The EU and Sub-Saharan Africa: Developing the Strategic Culture of the Union’s Foreign Security and Defence Policy
Thursday January 27, 2011, from 13:30 to 15:30
Room 4 - IBEI
Research seminar
Richard Whitman (University of Bath)
ABSTRACT
The EU’s engagement with Sub-Saharan Africa through the panoply of instruments of its CFSP and ESDP has been a characteristic of the development of the Union’s foreign, security and defence policies since the 1990s. The article proceeds by examining how the EU’s engagement with Sub-Saharan Africa can be used to identify strands of developing EU Strategic Behaviour (SB) and Strategic Culture (SC). The article identifies three strands to the EU’s Strategic Behaviour and which derived from its definition of what constitute security threats, how these threats are characterised on the African continent, and how the EU has used its foreign, security and defence policy interventions in Sub-Saharan Africa to test and refine its policy instruments.
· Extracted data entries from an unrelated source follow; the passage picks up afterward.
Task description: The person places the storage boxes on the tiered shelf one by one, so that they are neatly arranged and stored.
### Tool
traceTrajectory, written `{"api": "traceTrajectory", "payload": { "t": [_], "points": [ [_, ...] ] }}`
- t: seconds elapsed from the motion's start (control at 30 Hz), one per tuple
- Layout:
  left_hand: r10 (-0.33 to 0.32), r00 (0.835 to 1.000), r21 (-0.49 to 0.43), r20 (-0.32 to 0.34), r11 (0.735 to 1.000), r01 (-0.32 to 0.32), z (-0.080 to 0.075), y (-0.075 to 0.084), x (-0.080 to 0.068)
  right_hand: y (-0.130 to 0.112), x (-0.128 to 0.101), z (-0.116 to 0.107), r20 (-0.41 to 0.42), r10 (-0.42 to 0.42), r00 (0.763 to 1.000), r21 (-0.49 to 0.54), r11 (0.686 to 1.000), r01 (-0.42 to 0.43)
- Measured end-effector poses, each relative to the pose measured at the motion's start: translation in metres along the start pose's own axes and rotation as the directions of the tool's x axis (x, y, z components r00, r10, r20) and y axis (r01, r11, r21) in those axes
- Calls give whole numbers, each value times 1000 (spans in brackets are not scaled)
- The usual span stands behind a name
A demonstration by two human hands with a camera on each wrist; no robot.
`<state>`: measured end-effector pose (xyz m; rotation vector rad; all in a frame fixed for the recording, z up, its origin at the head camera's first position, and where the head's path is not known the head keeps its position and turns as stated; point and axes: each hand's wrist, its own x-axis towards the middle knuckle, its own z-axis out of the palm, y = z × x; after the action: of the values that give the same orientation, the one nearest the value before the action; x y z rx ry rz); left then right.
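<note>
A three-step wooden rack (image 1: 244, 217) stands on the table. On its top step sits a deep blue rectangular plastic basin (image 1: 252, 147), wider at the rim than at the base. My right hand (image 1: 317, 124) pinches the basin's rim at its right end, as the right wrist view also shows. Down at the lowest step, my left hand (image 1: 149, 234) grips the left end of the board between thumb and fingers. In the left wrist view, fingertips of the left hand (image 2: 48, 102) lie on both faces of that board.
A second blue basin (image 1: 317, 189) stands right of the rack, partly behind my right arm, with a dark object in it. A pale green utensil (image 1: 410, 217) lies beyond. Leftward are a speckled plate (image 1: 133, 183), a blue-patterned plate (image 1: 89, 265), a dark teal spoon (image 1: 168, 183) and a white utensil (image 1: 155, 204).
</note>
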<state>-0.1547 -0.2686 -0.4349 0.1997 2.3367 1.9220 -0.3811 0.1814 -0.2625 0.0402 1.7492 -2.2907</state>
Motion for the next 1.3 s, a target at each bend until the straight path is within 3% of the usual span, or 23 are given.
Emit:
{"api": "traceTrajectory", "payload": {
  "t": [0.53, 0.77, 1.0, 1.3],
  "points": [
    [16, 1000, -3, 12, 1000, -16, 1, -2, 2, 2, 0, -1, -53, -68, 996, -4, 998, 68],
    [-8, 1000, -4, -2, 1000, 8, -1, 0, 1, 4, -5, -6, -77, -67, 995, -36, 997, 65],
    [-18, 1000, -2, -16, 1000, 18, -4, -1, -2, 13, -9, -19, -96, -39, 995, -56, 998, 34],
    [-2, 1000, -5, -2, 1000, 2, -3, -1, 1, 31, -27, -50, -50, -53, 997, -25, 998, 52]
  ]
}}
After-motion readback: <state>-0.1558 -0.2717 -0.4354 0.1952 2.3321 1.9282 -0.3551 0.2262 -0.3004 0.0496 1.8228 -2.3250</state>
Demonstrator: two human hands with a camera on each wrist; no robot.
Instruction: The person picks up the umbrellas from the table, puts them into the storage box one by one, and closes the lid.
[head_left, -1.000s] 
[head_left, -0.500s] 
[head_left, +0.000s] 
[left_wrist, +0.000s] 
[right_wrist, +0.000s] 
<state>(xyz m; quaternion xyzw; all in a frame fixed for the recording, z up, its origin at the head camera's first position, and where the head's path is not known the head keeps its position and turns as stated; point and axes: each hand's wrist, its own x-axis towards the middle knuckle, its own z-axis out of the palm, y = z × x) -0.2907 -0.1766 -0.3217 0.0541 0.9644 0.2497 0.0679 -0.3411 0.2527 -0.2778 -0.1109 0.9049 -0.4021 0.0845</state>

The article identifies the strands of the EU’s Strategic Culture by examining both Strategic Declarations on Sub-Saharan Africa that have played a key role in defining policy infrastructure and the civil-military instruments that the EU has utilised. This article uses these aspects of EU policy to advance the argument that Sub-Saharan Africa presents a valuable case study through which to study the evolution of an embryonic strategic culture for the EU.